This patch of southern Ohio between Cincinnati and Dayton is not the up-for-grabs Ohio you've read so much about. This is decided country, where House Speaker John Boehner is running for re-election unopposed, where "Defeat Obama" and "Romney/Ryan" lawn signs glisten in the chilly drizzle.
At the heart of it is a university whose students, according to a poll by the campus paper, favor Romney by 49 percent to 40 percent, and tend to think, as one senior half-joked, "that Sean Hannity is the news." This is clearly not the place to gauge the last-minute mood swings of a state that many consider decisive.
It is, however, an interesting place to ponder the governing mentality of a Romney/Ryan administration, if that is what voters deliver on Tuesday. Miami University, a pretty grid of red brick, lawns and autumn foliage, is the place where Paul Ryan's view of the world jelled, under the tutelage of an economist he describes as his mentor. I decided to spend my last column before the election peeking through this little window into the Republican id. If Mitt Romney is our next president, many in the party hope Ryan will play the role of chief ideologist. And if Romney loses, Ryan starts the 2016 campaign for his party's nomination near the front of the line.
Ryan's alma mater draws mostly white, upper-middle-class students from Midwest Republican families that are attracted to Miami as a place unlikely to turn their children against them. A well-endowed business school (Ryan majored in economics and political science) and a robust frat culture (Ryan was an enthusiastic Delta Tau Delta) tend to reinforce the conservative values represented by the Republican ticket — with one important asterisk we'll get to later. In 2008, many Miami students veered out of character, thrilled by the historic Obama campaign, but now that enthusiasm has given way to disappointment and to something few of these kids have ever experienced: economic anxiety.
The macroeconomics professor who helped shape Paul Ryan is a voluble, passionate supply-sider and self-described "hard-core libertarian" named William R. Hart, known as Rich. Listening to him, you can imagine that you are hearing what Paul Ryan would say if he were not inhibited by the demands of electoral politics. Hart is the opposite of politic — to the point of regularly, publicly denouncing Miami University for what he regards as declining academic rigor and coddling of students, all in the university's pursuit of "money, money, money." Hart is not a coddler.

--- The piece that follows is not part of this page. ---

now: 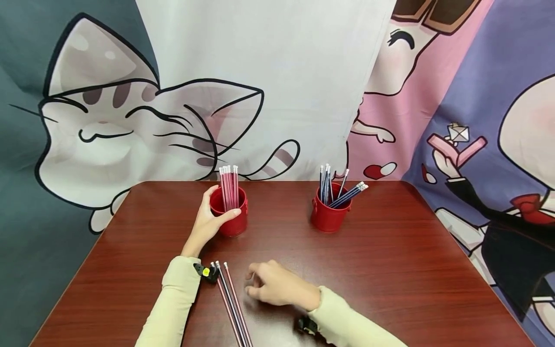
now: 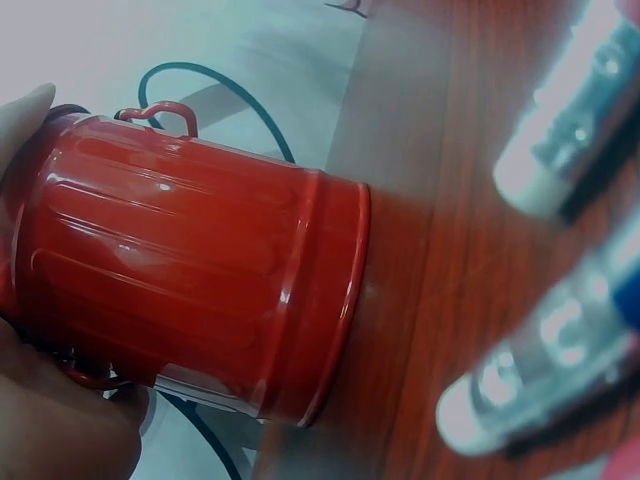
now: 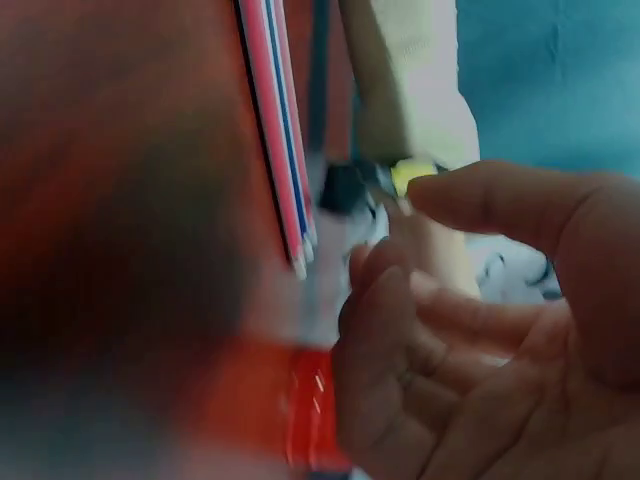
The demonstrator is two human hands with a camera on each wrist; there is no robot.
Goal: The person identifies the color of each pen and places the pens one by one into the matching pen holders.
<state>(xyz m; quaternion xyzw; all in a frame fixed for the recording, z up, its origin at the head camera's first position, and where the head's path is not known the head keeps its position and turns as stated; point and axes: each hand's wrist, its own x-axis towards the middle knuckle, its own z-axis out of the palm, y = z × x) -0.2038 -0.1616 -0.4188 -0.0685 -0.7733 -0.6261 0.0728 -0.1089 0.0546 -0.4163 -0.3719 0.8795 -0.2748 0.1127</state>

He proudly reports that of the 112 students who took his latest Principles of Macroeconomics exam, 56 failed and 27 got D's.

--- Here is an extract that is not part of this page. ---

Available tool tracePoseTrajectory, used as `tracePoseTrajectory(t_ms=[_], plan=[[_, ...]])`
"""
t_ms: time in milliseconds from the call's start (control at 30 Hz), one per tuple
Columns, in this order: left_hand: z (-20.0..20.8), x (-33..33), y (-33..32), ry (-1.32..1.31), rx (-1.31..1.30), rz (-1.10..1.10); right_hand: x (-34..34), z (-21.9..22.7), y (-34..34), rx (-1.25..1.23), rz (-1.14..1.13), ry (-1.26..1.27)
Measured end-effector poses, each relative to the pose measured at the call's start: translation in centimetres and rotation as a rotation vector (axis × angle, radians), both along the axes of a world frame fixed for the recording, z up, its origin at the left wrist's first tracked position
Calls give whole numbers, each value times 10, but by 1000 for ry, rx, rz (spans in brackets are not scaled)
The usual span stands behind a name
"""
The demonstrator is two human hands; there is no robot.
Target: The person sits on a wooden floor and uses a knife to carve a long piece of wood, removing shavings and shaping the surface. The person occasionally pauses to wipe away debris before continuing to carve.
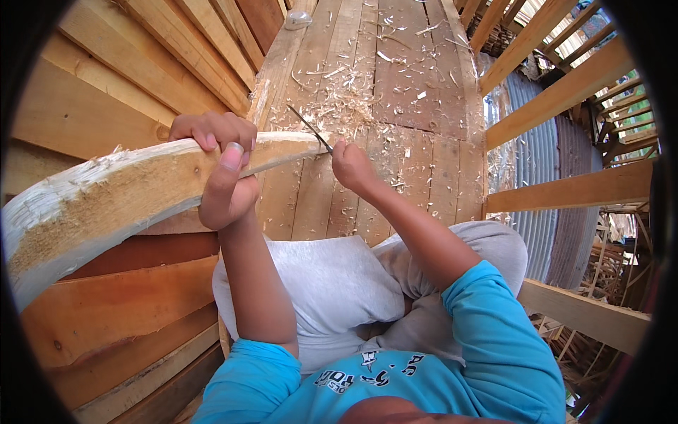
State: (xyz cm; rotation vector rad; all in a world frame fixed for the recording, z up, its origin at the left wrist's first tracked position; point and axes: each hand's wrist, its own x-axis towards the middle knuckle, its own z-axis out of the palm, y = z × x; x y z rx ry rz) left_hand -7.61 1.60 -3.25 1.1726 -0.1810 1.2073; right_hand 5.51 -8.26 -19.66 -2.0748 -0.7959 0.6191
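Note:
A long curved piece of pale wood [134,180] comes in from the left and tapers toward the middle. Its top edge is rough and splintered. My left hand [224,159] wraps around the wood, thumb on the near side and fingers over the top. At the tapered end, my right hand [352,166] is closed on a knife [309,128] with a thin dark blade. The blade slants up and left across the wood's tip, and my fingers hide the handle. Whether the edge bites into the wood, I cannot tell.
Curled wood shavings [353,106] lie scattered over the plank floor [311,205]. A plank wall [106,120] rises at the left. Along the right runs a wooden railing [572,191], with corrugated metal sheeting [530,169] beyond it. A small clear container [297,20] sits at the far end.

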Motion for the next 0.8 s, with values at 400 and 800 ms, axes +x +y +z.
tracePoseTrajectory(t_ms=[400, 800], plan=[[-2, -6, 12, 2, 43, -5, -5, -4, 7, -34, 134, -62], [-6, -16, 13, 68, 144, -63, -23, 64, 8, 202, 253, -48]])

Rich Hart does not speak for Paul Ryan, but he spent many hours talking to Ryan, his eager student, and regards the candidate as a good friend and kindred spirit. What they share is an enduring and astringent kind of Republicanism that rests on a reverence for self-reliance, a conviction that government assistance leads to crippling dependency.

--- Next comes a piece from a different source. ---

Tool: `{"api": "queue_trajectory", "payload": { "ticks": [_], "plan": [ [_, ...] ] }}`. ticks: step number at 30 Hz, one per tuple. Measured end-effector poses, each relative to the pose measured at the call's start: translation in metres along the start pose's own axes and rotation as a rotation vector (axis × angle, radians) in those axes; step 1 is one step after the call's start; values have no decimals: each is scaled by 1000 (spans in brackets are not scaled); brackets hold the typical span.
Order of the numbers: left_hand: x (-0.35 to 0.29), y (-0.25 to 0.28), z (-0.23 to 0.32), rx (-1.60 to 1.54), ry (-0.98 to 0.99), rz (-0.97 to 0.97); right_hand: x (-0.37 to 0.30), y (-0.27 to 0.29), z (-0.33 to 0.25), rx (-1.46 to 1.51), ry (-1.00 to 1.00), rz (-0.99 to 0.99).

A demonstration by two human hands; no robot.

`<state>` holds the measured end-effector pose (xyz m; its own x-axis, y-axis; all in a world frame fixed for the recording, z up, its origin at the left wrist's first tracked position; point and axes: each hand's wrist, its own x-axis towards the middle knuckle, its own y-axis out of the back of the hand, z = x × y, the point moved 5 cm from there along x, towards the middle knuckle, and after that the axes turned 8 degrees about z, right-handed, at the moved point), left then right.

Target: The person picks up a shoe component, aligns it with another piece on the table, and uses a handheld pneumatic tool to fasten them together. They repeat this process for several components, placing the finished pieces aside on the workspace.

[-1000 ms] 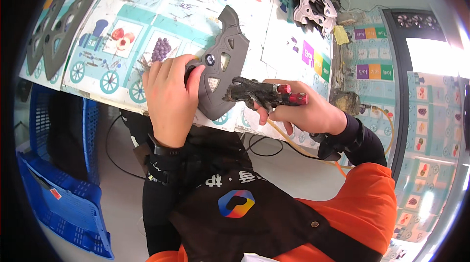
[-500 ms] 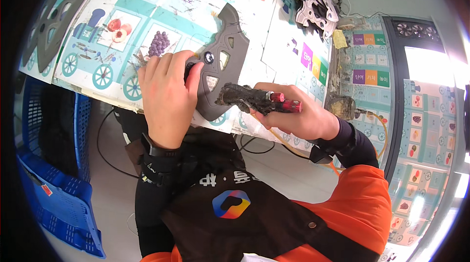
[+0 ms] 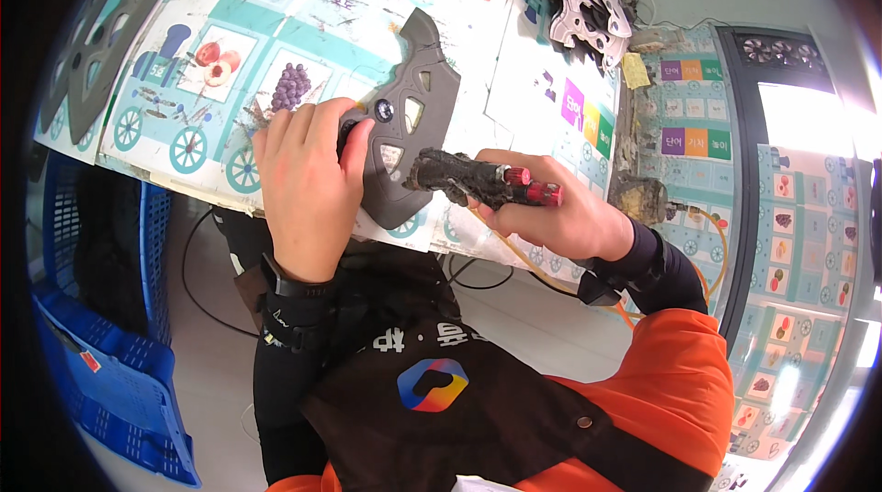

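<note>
My left hand (image 3: 310, 181) is closed on the left side of a dark grey curved part (image 3: 424, 132) with several cut-out windows. A small round dark lens-like piece (image 3: 383, 111) shows on the part beside my left thumb. From the right, my right hand (image 3: 562, 216) grips a grimy black spray gun (image 3: 459, 175) with two red knobs at its rear end. The gun's front end points left and lies over the part's lower right edge; whether they touch I cannot tell. A yellowish hose (image 3: 519, 253) runs below my right hand.
The table (image 3: 216, 19) has a teal-and-white printed covering with dark smears. More grey parts (image 3: 101, 56) lie at the far left. Black and pale parts (image 3: 588, 10) are piled at the back right. Blue crates (image 3: 119, 373) stand below left, beside a black cable (image 3: 188, 248).
Both hands, the grey part and the spray gun sit slightly farther left in the picture. Their grips look the same.
</note>
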<state>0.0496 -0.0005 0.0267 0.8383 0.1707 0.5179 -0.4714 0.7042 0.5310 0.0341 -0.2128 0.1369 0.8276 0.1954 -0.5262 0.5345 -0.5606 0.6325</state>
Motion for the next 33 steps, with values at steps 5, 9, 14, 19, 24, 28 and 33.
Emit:
{"api": "queue_trajectory", "payload": {
  "ticks": [5, 9, 14, 19, 24, 28, 33],
  "plan": [
    [0, -1, 0, 1, -9, -2, 1, 4, 6, -15, 39, 57],
    [0, 0, 1, 10, -15, 1, 3, 4, 9, 10, 17, 103],
    [0, -1, 0, 9, -23, 3, 9, 9, 9, 77, -97, 7],
    [-1, -1, 2, 4, -45, 12, 7, 12, 8, 207, -151, 39],
    [-1, -2, 1, 4, -50, 9, 9, 15, 12, 266, -154, 43],
    [0, -2, 2, 17, -42, 7, 12, 19, 20, 269, -167, 46],
    [0, -3, 2, 9, -39, 10, 16, 20, 20, 314, -97, 122]
  ]
}}
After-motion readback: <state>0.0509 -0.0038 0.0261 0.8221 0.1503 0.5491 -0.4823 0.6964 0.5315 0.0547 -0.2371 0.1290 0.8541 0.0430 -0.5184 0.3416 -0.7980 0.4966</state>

Hart sees the election not as a difference of approaches but a clash of philosophies. "Do we want to become a sort of European socialist welfare state?" he asked when we chatted in his office, decorated with Elvis and Nascar memorabilia, with Paul Krugman's economics textbook demoted to a doorstop. "Or do we want to be a free-market capitalist economy where people who are productive get rewarded for working hard and creating wealth? What happens with these European welfare states is, everybody's equally poor. I much prefer a little income inequality."
Hart's policy expectations for a Romney/Ryan regime are familiar from the campaign. They include rolling back environmental regulations that slow development of natural gas and coal. ("Not green energy," he said with disgust. "Fossil fuel energy.") They include entrusting health care for the poor, and as much else as possible, to the mercies of the states; requiring that Medicare compete in a voucher market; cutting marginal tax rates, of course. What is striking, talking to Ryan's mentor, is not the policies but the fervor and the deep suspicion of the other side's motives.